**YOUR ASSIGNMENT**
The lines you need are those holding the word "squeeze"; pull them from the material.

*** Begin section ***

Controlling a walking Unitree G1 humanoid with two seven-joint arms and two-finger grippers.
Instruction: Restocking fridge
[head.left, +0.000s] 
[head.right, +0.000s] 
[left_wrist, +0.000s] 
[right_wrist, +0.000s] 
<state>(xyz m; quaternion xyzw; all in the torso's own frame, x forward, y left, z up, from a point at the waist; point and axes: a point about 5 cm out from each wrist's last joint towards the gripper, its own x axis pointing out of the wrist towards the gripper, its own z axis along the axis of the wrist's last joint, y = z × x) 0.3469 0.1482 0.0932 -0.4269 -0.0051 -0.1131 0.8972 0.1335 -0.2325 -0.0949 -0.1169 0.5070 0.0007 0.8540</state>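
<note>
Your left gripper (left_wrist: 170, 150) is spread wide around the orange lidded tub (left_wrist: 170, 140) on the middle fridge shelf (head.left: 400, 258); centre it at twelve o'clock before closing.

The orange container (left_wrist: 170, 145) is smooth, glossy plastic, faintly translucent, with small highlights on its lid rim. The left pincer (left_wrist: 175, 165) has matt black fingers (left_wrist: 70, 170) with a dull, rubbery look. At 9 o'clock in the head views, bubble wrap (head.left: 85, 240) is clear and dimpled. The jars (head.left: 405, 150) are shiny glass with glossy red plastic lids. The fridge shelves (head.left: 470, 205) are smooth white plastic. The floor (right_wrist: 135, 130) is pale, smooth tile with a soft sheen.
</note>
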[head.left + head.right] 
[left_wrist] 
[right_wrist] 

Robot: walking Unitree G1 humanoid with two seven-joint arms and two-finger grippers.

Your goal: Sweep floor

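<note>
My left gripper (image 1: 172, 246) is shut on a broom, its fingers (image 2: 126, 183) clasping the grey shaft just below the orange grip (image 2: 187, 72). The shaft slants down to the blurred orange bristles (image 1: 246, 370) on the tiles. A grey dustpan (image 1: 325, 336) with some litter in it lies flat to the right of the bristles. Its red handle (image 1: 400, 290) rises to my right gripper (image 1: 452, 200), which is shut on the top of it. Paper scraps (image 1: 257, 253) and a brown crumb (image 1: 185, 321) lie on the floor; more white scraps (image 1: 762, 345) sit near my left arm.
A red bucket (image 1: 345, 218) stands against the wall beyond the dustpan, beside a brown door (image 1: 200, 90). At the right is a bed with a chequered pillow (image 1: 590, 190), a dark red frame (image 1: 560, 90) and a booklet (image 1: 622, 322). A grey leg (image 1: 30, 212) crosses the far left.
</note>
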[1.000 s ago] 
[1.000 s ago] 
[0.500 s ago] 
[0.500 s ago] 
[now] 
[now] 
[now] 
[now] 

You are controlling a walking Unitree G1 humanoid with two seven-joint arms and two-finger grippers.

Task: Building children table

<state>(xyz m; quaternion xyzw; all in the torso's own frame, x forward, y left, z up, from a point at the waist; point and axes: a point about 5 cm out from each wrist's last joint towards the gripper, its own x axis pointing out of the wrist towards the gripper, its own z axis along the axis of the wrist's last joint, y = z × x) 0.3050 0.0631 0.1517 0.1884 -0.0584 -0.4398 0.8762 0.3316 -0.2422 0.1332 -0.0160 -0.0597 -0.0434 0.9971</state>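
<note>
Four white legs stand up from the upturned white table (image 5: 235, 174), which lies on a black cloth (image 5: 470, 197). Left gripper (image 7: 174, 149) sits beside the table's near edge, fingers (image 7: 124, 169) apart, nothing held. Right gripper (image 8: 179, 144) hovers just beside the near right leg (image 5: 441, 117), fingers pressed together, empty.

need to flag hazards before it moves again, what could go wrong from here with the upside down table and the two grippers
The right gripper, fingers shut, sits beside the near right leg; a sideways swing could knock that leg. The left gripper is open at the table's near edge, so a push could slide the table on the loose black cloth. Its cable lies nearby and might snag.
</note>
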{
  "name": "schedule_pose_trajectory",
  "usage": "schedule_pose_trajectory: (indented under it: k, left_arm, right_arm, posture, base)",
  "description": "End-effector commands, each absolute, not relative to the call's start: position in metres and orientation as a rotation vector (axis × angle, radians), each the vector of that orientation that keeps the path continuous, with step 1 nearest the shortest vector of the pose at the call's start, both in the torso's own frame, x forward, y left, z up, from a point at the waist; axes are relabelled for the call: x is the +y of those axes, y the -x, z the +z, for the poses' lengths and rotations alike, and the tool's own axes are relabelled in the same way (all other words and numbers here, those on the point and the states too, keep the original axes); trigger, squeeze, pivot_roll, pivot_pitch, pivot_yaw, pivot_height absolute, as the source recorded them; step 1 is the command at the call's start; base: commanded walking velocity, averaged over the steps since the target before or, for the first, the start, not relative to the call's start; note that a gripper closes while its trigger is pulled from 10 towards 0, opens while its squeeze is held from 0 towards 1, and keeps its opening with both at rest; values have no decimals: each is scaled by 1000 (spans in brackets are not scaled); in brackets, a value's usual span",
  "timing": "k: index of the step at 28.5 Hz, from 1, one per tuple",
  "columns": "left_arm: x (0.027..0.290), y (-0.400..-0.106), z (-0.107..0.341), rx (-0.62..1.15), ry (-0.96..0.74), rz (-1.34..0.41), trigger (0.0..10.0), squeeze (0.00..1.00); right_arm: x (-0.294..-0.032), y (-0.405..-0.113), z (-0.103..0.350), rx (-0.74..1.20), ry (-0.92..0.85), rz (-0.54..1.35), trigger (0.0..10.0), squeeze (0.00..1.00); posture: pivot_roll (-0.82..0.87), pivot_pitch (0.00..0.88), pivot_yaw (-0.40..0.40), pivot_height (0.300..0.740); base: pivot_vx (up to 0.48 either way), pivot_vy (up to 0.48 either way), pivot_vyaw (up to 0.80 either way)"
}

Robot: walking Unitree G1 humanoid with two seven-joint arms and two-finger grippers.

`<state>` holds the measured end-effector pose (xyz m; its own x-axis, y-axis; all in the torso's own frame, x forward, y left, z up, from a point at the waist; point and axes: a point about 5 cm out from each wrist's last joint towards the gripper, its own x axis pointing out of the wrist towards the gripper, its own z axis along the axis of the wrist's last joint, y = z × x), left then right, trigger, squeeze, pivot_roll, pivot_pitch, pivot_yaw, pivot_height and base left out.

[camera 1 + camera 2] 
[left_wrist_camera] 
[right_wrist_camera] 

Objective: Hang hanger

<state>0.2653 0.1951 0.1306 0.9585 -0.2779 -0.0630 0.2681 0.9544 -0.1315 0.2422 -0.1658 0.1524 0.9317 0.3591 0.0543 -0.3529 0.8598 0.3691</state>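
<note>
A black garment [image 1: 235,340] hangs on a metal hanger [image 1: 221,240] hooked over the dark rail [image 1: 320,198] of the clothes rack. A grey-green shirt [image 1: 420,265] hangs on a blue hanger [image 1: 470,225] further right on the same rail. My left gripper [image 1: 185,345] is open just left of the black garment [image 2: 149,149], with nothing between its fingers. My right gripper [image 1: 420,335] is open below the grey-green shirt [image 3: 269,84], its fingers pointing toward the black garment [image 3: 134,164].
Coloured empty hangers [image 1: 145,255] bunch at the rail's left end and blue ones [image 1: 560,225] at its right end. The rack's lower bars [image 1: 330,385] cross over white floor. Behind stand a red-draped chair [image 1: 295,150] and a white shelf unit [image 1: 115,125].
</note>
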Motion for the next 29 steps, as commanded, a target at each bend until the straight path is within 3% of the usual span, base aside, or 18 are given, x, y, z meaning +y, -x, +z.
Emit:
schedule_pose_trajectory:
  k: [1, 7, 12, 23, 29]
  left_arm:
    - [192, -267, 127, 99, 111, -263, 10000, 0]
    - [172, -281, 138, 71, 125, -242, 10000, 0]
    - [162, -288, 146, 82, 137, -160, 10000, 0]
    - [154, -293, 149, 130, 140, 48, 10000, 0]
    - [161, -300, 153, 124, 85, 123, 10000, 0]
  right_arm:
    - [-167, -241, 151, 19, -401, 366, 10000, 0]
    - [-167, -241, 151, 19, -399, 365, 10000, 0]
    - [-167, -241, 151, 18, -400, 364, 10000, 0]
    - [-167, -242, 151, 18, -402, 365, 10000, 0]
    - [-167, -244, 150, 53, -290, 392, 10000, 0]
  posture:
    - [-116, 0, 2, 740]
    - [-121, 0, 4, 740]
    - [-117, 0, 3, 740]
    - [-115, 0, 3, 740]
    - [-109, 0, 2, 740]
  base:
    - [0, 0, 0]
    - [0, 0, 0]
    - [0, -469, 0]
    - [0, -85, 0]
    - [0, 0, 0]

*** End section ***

**OUTPUT FOR THIS EXERCISE**
  "description": "End-effector commands, each absolute, not relative to the call's start: position in metres and orientation as a rotation vector (axis × angle, radians), each the vector of that orientation that keeps the path continuous, with step 1 nearest the shortest vector of the pose at the call's start, both in the torso's own frame, x forward, y left, z up, from a point at the waist; axes are relabelled for the call: x is the +y of those axes, y the -x, z the +z, for the poses' lengths and rotations alike, and the tool's own axes are relabelled in the same way (all other words and numbers here, those on the point and the states too, keep the original axes); trigger, squeeze, pivot_roll, pivot_pitch, pivot_yaw, pivot_height absolute, as the source recorded them; step 1 is the command at the call's start; base: commanded walking velocity, averaged over the steps since the target before or, for the first, the start, not relative to the call's start; note that a gripper closes while its trigger is pulled from 10 towards 0, opens while its squeeze is held from 0 towards 1, and keeps its opening with both at rest; values have no decimals: each is scaled by 1000 (spans in brackets are not scaled); in brackets, a value's usual span",
  "columns": "left_arm: x (0.027..0.290), y (-0.400..-0.106), z (-0.107..0.341), rx (-0.62..1.15), ry (-0.96..0.74), rz (-1.34..0.41), trigger (0.0..10.0), squeeze (0.00..1.00); right_arm: x (-0.294..-0.032), y (-0.405..-0.113), z (-0.103..0.350), rx (-0.74..1.20), ry (-0.92..0.85), rz (-0.54..1.35), trigger (0.0..10.0), squeeze (0.00..1.00); posture: pivot_roll (-0.82..0.87), pivot_pitch (0.00..0.88), pivot_yaw (-0.40..0.40), pivot_height (0.300..0.740); base: pivot_vx (up to 0.48 either way), pivot_vy (up to 0.48 either way), pivot_vyaw (up to 0.80 either way)"
`<state>` holds the measured end-effector pose (xyz m; its own x-axis, y-axis; all in the torso's own frame, x forward, y left, z up, from a point at the waist; point and axes: a point about 5 cm out from each wrist's last joint towards the gripper, its own x axis pointing out of the wrist towards the gripper, its own z axis along the axis of the wrist's last joint, y = z × x), left then right, trigger, squeeze, pivot_roll, pivot_pitch, pivot_yaw, pivot_height and base left out.

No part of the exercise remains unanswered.